**Task objective**
A word-for-word reproduction of the listing is required.
╔══
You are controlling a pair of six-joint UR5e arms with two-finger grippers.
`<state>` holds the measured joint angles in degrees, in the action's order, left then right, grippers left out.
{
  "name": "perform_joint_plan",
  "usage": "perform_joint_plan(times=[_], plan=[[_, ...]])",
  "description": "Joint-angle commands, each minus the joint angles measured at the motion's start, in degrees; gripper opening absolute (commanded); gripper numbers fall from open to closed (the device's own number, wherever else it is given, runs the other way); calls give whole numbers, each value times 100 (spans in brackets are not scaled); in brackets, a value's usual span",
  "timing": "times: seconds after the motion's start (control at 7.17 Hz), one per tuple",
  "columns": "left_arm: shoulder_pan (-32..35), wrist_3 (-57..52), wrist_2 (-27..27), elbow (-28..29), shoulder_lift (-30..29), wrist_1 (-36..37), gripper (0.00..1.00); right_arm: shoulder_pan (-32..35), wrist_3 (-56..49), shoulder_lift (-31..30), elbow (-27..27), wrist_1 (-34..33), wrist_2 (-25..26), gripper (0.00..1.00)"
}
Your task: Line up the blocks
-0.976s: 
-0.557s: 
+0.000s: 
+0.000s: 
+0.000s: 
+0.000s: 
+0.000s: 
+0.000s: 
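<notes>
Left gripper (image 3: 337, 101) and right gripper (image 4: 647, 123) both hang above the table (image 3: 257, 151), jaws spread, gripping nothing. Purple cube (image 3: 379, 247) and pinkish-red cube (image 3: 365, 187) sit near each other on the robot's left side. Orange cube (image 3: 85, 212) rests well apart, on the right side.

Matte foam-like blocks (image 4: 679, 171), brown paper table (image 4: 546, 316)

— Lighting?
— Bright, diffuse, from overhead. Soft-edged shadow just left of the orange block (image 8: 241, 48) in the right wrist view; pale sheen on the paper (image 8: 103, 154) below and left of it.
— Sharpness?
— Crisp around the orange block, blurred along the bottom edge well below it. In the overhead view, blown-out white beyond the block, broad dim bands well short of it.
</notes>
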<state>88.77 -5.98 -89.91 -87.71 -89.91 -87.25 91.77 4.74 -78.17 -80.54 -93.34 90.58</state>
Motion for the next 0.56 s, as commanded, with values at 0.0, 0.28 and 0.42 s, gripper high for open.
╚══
**Answer to the exercise**
You are controlling a pair of six-joint UR5e arms with two-finger grippers.
`<state>` holds the measured joint angles in degrees, in the action's order, left then right, grippers left out.
{
  "name": "perform_joint_plan",
  "usage": "perform_joint_plan(times=[_], plan=[[_, ...]])",
  "description": "Joint-angle commands, each minus the joint angles measured at the motion's start, in degrees; gripper opening absolute (commanded); gripper numbers fall from open to closed (the device's own number, wherever else it is given, runs the other way); calls give whole numbers, each value times 100 (spans in brackets are not scaled); in brackets, a value's usual span",
  "timing": "times: seconds after the motion's start (control at 7.17 Hz), one per tuple",
  "columns": "left_arm: shoulder_pan (-32..35), wrist_3 (-57..52), wrist_2 (-27..27), elbow (-28..29), shoulder_lift (-30..29), wrist_1 (-36..37), gripper (0.00..1.00); right_arm: shoulder_pan (-32..35), wrist_3 (-56..49), shoulder_lift (-31..30), elbow (-27..27), wrist_1 (-34..33), wrist_2 (-25..26), gripper (0.00..1.00)"
}
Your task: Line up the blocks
-0.976s: 
-0.557s: 
+0.000s: 
+0.000s: 
+0.000s: 
+0.000s: 
+0.000s: 
+0.000s: 
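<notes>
Left gripper (image 3: 337, 101) and right gripper (image 4: 647, 123) both hang above the table (image 3: 257, 151), jaws spread, gripping nothing. Purple cube (image 3: 379, 247) and pinkish-red cube (image 3: 365, 187) sit near each other on the robot's left side. Orange cube (image 3: 85, 212) rests well apart, on the right side.

Matte foam-like blocks (image 4: 679, 171), brown paper table (image 4: 546, 316)

— Lighting?
— Bright, diffuse, from overhead. Soft-edged shadow just left of the orange block (image 8: 241, 48) in the right wrist view; pale sheen on the paper (image 8: 103, 154) below and left of it.
— Sharpness?
— Crisp around the orange block, blurred along the bottom edge well below it. In the overhead view, blown-out white beyond the block, broad dim bands well short of it.
</notes>
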<state>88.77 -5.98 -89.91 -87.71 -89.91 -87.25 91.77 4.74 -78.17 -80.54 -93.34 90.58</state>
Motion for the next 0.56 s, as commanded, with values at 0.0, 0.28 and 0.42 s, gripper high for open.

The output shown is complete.